- What to do
Filter the data for lines with the word "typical" and copy those lines.

Data records section start

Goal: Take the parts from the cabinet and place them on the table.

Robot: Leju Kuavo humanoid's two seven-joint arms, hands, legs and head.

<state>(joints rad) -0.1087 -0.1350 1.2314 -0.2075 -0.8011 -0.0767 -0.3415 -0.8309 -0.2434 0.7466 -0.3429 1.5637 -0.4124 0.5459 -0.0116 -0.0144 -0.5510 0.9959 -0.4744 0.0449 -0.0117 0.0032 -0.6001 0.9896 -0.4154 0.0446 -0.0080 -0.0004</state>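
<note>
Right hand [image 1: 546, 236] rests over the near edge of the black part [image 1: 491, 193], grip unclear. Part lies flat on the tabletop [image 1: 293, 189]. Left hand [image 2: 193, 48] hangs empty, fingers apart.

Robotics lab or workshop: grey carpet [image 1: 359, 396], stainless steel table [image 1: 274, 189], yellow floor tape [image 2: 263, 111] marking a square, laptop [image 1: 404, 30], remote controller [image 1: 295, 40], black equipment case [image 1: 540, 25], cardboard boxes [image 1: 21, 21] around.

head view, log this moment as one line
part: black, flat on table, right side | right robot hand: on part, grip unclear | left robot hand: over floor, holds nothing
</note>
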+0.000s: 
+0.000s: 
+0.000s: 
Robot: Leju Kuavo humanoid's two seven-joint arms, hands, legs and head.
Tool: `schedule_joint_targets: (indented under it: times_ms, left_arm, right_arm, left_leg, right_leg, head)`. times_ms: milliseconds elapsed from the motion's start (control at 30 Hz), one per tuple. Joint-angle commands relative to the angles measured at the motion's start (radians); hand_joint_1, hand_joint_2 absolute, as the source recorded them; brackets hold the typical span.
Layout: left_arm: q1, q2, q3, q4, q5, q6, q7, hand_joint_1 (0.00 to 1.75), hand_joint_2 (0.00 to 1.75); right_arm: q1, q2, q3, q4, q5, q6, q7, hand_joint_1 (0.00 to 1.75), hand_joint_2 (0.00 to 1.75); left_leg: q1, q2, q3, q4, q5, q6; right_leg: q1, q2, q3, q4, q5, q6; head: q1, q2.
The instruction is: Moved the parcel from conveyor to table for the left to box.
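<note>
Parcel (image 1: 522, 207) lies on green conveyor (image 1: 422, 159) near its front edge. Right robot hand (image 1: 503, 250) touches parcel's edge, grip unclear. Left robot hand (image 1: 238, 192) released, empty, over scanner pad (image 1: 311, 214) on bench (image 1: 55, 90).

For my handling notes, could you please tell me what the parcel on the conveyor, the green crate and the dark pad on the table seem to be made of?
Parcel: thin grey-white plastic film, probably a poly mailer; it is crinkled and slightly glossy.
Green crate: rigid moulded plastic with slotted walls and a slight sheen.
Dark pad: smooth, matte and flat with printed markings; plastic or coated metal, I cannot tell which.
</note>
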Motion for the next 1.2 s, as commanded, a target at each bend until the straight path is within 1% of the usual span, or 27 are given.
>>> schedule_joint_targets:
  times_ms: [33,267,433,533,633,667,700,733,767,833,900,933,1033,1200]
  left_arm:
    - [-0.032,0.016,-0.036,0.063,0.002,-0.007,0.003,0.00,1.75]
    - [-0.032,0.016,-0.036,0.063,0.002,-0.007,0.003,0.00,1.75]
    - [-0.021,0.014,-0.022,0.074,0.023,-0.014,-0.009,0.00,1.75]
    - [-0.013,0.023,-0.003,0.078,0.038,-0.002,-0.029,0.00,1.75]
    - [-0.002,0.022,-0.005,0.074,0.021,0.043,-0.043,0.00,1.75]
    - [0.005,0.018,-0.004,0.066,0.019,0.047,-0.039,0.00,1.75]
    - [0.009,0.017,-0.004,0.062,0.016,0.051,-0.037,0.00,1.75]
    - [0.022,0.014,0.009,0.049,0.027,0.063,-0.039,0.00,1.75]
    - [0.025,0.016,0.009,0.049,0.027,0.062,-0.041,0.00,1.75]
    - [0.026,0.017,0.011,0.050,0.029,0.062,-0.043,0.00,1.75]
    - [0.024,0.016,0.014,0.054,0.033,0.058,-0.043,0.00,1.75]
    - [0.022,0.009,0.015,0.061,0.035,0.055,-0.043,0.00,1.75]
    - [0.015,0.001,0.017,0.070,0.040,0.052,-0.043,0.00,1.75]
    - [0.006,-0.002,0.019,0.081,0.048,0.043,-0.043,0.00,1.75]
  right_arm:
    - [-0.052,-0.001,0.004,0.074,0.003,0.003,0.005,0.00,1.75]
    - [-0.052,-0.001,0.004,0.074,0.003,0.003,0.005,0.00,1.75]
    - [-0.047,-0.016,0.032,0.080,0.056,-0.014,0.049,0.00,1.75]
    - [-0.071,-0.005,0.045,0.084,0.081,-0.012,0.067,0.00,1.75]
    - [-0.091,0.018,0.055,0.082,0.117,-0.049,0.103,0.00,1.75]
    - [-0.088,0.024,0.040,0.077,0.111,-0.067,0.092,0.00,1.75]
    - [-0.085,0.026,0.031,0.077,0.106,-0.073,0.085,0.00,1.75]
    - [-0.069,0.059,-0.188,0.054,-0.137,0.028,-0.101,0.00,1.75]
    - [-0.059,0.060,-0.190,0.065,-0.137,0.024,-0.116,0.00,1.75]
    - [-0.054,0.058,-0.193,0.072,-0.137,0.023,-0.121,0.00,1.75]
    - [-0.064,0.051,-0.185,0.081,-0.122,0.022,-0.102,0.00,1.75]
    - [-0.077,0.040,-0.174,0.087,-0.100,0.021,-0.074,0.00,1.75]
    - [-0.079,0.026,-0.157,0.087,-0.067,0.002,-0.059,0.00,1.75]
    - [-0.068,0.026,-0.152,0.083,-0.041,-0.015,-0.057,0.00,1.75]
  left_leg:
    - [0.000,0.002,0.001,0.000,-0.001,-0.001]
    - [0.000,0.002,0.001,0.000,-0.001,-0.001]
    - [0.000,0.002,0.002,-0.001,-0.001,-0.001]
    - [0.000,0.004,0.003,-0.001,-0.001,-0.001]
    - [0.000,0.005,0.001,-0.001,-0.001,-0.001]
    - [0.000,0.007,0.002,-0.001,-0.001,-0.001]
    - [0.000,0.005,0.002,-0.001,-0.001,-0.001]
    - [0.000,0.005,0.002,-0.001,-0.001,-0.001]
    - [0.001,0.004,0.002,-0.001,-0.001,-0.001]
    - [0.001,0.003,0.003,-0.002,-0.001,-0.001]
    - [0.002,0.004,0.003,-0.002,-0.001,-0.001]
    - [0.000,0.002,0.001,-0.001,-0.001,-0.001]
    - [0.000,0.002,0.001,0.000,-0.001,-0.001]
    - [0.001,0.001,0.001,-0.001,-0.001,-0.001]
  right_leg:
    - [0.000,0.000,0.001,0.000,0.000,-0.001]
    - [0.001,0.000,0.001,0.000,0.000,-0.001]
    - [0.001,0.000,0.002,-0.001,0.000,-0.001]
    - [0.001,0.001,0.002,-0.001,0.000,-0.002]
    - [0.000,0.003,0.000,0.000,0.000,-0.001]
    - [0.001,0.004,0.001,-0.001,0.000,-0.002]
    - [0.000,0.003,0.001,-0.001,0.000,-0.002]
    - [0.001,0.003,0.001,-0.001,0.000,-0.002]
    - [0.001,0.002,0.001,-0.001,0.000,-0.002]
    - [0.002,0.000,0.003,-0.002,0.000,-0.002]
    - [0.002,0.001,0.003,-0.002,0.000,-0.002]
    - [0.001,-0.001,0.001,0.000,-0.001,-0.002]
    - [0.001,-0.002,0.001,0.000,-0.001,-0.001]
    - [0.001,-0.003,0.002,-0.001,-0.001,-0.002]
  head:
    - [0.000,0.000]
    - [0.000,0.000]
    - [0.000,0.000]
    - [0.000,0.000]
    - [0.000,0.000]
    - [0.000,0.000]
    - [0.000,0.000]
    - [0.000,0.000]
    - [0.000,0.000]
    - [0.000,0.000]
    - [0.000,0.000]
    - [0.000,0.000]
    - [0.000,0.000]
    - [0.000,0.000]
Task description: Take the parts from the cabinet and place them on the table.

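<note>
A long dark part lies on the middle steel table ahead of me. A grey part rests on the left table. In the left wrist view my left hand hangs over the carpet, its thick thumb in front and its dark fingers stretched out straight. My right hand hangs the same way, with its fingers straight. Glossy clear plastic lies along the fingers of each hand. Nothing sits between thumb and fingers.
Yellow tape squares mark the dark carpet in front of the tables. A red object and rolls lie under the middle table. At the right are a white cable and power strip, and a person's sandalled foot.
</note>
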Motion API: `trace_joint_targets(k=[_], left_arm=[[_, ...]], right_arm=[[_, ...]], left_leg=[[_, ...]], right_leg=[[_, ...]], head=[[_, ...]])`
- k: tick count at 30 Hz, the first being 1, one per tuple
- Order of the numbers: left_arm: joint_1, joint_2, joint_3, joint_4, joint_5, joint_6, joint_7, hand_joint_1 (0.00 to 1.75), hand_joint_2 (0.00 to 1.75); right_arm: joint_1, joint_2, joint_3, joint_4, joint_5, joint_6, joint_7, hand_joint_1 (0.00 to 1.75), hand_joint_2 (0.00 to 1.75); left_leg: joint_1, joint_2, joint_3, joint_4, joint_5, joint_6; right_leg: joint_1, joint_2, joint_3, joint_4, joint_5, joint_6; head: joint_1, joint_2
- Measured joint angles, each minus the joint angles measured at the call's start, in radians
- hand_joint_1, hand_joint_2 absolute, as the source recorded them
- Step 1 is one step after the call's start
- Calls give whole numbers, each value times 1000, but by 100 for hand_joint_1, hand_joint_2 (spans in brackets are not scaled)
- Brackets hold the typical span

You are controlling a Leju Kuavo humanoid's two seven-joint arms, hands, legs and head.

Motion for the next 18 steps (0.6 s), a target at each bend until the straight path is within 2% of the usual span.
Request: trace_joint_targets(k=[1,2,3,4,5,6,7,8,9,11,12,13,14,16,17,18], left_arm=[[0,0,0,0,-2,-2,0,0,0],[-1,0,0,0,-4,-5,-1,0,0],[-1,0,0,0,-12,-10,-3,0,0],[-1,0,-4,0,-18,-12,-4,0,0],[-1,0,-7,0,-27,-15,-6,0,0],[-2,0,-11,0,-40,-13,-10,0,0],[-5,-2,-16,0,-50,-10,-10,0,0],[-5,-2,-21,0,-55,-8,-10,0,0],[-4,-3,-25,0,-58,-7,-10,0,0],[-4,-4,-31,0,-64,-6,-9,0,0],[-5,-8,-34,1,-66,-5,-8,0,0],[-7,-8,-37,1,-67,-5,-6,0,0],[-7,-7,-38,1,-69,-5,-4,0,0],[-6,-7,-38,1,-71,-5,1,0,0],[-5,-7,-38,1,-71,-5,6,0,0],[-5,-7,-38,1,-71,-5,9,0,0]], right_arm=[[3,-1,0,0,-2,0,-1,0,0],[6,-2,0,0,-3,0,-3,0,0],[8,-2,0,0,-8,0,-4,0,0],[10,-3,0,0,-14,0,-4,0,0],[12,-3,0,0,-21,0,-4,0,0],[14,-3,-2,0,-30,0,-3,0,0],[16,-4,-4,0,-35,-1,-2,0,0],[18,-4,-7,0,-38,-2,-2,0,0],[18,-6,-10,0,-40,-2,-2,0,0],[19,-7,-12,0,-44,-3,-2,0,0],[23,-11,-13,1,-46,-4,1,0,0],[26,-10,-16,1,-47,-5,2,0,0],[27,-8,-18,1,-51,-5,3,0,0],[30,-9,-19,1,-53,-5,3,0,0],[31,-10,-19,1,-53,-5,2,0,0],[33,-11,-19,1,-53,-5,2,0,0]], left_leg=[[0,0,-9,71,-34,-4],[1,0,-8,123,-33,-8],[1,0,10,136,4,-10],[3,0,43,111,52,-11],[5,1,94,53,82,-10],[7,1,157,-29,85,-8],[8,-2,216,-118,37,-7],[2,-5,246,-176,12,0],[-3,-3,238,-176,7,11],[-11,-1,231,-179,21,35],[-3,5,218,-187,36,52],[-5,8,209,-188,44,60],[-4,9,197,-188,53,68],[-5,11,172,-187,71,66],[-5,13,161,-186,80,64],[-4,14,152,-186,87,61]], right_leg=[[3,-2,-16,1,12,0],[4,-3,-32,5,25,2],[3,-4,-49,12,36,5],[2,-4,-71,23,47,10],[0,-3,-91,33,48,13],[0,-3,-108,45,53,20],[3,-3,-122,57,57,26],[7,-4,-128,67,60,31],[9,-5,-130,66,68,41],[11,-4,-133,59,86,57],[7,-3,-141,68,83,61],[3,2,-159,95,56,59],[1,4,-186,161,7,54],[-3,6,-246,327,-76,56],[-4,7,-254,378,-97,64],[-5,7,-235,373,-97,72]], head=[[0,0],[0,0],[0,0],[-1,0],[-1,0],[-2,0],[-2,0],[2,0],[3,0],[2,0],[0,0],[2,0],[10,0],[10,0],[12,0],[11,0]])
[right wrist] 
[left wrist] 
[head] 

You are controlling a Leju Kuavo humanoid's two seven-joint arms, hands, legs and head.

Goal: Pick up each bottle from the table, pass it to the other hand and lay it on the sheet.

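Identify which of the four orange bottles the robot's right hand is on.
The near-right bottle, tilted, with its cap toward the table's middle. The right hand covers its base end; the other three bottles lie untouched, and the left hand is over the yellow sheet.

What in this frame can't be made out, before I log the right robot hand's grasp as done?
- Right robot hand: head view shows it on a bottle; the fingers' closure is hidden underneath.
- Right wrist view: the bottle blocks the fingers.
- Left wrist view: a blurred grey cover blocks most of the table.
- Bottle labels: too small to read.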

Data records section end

- Written response
Tool: `schedule_joint_targets: (indented under it: times_ms, left_arm, right_arm, left_leg, right_leg, head)`. times_ms: milliseconds elapsed from the motion's start (control at 30 Hz), one per tuple. Joint-angle commands relative to the angles measured at the motion's start (radians); hand_joint_1, hand_joint_2 absolute, as the source recorded them; brackets hold the typical span.
- Brackets hold the typical span

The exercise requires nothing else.